INSTRUCTIONS FOR THE TASK:
List each line of the data that holds the word "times".

SUPPLIED MATERIAL:
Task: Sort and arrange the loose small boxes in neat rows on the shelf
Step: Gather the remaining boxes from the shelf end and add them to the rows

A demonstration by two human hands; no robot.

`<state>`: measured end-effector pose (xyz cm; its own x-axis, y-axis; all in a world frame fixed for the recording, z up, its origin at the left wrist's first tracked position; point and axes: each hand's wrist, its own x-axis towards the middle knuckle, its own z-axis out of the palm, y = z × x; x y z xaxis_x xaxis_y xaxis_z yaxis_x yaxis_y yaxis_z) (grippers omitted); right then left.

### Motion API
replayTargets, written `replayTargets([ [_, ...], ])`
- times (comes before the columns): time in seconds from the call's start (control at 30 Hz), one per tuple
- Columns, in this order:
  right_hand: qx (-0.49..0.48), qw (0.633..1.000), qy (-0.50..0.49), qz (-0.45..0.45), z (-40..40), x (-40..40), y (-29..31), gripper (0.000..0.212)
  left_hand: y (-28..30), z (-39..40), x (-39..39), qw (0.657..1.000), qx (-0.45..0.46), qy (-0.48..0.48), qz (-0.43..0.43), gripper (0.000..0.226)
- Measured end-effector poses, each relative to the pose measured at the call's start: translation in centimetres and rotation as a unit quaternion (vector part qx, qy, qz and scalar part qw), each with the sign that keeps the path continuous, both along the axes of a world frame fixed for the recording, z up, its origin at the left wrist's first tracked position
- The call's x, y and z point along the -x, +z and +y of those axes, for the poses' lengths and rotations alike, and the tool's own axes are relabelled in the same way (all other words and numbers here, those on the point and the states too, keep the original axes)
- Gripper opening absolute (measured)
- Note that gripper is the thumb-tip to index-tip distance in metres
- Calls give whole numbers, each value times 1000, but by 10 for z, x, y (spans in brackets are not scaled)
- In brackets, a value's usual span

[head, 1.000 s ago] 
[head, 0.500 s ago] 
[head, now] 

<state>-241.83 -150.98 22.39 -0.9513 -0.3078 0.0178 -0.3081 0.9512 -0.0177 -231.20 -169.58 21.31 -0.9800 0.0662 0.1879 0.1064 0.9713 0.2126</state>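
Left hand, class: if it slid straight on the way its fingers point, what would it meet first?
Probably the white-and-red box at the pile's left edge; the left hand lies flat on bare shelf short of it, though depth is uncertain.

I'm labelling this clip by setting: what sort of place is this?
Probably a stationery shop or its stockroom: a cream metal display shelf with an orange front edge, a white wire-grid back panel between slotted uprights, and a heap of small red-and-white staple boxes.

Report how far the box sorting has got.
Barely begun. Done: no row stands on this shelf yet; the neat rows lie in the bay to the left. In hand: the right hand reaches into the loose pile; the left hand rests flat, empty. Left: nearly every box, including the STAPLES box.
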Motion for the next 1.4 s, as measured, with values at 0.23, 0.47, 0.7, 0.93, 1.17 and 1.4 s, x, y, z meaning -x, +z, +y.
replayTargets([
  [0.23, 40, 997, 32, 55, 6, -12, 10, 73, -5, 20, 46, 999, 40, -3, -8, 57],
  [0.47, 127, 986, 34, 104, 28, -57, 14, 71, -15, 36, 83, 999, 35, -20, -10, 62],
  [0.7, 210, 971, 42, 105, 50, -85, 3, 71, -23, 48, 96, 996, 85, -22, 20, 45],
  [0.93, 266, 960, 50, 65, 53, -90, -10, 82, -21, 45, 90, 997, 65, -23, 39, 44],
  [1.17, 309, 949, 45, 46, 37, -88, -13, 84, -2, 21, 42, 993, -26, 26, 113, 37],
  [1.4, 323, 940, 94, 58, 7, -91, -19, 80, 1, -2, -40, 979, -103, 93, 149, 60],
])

YOUR SOLUTION:
- times (comes before the columns): time in seconds from the call's start (control at 30 Hz), one per tuple
- Calls give whole numbers, each value times 1000, but by 10 for z, x, y (spans in brackets are not scaled)

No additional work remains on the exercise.